What you are asked to do
Reproduce exactly the lines below from the one containing "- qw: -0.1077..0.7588" through the one containing "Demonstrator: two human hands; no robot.", including both, and nothing else.

[Opening Data shown section]

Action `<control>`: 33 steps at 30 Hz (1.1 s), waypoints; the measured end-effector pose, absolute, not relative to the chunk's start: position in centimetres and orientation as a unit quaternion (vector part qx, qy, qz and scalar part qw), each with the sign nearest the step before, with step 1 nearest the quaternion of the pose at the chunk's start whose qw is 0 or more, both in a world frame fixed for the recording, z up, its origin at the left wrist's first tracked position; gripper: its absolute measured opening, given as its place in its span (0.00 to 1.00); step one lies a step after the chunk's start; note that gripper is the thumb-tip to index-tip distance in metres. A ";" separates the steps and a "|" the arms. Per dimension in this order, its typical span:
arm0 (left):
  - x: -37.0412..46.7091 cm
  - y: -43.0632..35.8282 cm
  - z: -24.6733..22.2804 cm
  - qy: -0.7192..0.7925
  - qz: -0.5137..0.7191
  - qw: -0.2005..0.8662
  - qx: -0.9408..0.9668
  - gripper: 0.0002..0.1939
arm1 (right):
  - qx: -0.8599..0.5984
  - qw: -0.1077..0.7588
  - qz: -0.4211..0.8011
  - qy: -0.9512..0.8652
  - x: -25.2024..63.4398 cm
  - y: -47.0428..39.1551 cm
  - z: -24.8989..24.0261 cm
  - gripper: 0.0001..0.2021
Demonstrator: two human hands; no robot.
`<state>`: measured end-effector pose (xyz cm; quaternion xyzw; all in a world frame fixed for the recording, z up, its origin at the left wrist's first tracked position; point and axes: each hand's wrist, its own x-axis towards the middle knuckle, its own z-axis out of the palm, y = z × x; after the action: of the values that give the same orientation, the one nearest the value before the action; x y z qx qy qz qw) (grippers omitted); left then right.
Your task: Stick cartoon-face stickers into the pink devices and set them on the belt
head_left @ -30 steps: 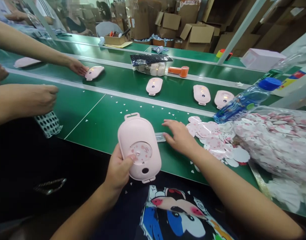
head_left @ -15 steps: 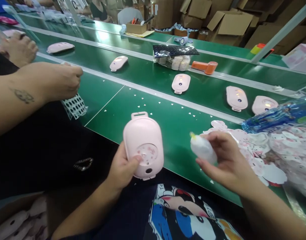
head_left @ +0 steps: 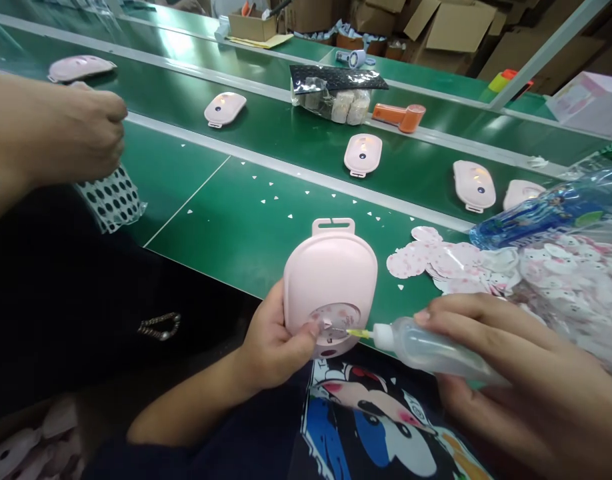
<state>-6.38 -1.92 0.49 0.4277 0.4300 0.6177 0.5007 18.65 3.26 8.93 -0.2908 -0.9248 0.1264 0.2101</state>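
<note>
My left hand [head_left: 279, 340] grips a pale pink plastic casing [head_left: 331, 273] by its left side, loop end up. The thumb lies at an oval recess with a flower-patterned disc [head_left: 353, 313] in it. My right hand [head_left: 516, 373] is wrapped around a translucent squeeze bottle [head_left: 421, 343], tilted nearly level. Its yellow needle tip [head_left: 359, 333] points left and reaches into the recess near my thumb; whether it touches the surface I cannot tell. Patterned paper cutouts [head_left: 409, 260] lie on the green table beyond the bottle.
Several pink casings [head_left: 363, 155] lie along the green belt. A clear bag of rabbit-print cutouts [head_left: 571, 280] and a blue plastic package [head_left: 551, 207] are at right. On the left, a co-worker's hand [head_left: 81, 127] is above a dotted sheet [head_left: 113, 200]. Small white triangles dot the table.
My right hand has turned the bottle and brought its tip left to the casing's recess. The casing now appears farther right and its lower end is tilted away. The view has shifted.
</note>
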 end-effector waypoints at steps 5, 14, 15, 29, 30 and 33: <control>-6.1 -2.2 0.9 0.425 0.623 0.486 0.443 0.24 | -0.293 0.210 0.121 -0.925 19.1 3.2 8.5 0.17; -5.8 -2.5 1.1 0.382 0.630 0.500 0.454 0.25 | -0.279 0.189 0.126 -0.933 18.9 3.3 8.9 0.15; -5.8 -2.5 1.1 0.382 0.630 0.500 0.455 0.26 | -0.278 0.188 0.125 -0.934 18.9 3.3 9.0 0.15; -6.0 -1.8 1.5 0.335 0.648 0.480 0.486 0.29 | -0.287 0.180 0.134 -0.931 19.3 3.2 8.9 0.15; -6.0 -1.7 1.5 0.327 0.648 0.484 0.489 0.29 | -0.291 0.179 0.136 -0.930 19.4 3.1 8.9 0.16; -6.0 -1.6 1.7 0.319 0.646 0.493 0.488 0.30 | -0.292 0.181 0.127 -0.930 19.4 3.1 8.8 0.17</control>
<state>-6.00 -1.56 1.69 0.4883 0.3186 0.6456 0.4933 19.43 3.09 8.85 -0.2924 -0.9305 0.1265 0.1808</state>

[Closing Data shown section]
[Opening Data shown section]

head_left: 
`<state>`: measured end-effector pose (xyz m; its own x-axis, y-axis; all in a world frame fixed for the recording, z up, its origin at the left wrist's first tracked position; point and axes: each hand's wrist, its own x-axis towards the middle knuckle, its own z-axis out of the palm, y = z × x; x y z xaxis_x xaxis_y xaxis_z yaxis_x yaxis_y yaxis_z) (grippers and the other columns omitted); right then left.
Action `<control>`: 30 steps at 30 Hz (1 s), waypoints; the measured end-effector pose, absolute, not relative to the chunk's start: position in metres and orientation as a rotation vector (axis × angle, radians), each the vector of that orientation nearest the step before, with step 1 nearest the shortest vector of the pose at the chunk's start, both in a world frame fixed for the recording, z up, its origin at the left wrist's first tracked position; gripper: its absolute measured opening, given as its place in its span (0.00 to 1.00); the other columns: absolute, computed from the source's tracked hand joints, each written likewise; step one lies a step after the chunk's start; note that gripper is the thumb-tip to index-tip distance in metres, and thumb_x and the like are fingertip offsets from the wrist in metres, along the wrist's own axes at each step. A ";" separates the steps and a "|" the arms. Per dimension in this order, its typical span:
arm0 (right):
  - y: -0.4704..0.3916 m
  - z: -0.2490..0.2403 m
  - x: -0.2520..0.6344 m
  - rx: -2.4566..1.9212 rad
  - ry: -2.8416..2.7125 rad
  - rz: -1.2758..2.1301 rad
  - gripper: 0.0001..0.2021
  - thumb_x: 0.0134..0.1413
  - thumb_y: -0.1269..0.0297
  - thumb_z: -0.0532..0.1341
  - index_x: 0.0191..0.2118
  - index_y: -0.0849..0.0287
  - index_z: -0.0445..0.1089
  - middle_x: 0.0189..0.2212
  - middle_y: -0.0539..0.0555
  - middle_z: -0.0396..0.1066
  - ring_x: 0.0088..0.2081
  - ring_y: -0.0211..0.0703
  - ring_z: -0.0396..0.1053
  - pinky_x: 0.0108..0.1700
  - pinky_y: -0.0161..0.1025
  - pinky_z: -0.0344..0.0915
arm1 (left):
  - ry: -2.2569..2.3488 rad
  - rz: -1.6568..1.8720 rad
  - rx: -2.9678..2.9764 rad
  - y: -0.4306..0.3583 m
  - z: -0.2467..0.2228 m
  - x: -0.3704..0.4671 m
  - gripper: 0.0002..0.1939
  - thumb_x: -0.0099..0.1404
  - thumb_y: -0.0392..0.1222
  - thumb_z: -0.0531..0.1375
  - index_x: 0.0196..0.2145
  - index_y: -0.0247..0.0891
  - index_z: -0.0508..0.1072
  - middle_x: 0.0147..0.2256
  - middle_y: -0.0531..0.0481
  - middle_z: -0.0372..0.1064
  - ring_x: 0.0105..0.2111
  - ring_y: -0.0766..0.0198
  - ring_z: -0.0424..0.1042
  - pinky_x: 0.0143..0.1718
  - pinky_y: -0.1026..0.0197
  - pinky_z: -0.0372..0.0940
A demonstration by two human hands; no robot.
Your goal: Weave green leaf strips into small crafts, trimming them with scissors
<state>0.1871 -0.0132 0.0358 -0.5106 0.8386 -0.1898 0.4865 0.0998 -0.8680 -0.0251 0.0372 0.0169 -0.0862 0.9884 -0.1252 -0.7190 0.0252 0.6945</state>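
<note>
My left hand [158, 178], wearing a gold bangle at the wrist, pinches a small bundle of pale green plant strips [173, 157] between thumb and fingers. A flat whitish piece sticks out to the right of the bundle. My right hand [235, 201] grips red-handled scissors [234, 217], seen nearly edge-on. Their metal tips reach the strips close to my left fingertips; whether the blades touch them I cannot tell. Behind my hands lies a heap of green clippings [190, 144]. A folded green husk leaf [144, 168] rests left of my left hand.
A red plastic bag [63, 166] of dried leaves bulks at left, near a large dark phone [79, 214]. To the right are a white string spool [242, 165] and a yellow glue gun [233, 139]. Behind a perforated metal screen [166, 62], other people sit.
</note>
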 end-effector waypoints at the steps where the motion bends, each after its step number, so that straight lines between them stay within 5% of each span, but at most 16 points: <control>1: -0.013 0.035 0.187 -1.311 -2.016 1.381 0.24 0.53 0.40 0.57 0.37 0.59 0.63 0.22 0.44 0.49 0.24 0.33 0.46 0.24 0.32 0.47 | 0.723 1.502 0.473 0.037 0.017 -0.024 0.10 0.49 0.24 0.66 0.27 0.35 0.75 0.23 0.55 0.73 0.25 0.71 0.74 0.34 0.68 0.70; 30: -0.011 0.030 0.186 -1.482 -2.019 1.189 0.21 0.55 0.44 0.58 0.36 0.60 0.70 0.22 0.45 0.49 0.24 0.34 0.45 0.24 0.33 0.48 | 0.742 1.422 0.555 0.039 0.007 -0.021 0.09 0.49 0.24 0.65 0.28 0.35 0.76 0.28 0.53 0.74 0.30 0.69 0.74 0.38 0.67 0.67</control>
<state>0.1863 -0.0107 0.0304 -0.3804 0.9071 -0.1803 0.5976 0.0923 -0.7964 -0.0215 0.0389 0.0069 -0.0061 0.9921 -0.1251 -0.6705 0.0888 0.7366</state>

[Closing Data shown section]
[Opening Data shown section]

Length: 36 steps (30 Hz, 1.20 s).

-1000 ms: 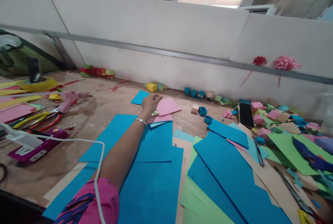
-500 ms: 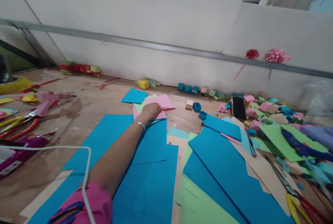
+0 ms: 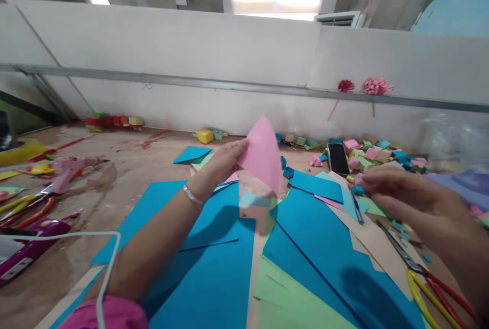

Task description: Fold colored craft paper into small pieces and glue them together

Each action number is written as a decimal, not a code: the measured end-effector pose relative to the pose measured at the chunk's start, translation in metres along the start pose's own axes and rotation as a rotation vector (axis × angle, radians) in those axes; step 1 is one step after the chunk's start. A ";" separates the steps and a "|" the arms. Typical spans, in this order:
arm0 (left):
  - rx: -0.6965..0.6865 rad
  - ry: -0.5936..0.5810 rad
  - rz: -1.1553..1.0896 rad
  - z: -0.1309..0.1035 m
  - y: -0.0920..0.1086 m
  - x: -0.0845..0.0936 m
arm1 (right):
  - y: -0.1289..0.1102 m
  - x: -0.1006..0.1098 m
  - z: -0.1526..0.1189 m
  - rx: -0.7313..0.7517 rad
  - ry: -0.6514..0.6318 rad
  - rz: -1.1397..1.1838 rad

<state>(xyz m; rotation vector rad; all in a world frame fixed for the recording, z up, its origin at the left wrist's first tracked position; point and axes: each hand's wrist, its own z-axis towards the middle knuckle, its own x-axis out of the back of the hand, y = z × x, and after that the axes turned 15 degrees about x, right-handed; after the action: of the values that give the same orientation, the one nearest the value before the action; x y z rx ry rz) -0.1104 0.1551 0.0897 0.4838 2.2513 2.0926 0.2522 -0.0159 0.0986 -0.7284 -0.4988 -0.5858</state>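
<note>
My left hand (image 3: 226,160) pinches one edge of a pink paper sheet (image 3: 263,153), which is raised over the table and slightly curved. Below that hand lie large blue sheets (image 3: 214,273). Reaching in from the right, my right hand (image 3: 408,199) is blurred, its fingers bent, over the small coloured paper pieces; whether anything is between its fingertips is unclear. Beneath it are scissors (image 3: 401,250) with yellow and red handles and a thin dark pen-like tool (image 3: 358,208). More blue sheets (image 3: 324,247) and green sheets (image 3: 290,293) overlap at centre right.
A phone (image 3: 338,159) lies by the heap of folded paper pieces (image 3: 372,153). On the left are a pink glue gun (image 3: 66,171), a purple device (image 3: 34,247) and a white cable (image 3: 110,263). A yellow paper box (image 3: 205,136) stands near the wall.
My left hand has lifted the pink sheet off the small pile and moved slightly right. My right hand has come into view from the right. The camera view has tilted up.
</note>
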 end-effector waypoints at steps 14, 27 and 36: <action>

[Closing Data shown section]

Exercise solution
  - qw: -0.1077..0.7588
  - qz: -0.4211..0.8011
  - qy: -0.9512..0.8652
  - x: -25.2024..63.4398 cm
  - y: -47.0428..39.1551 cm
  - z: -24.8989..24.0261 cm
  - gripper: 0.0001..0.2021
Demonstrator: two human hands; no robot.

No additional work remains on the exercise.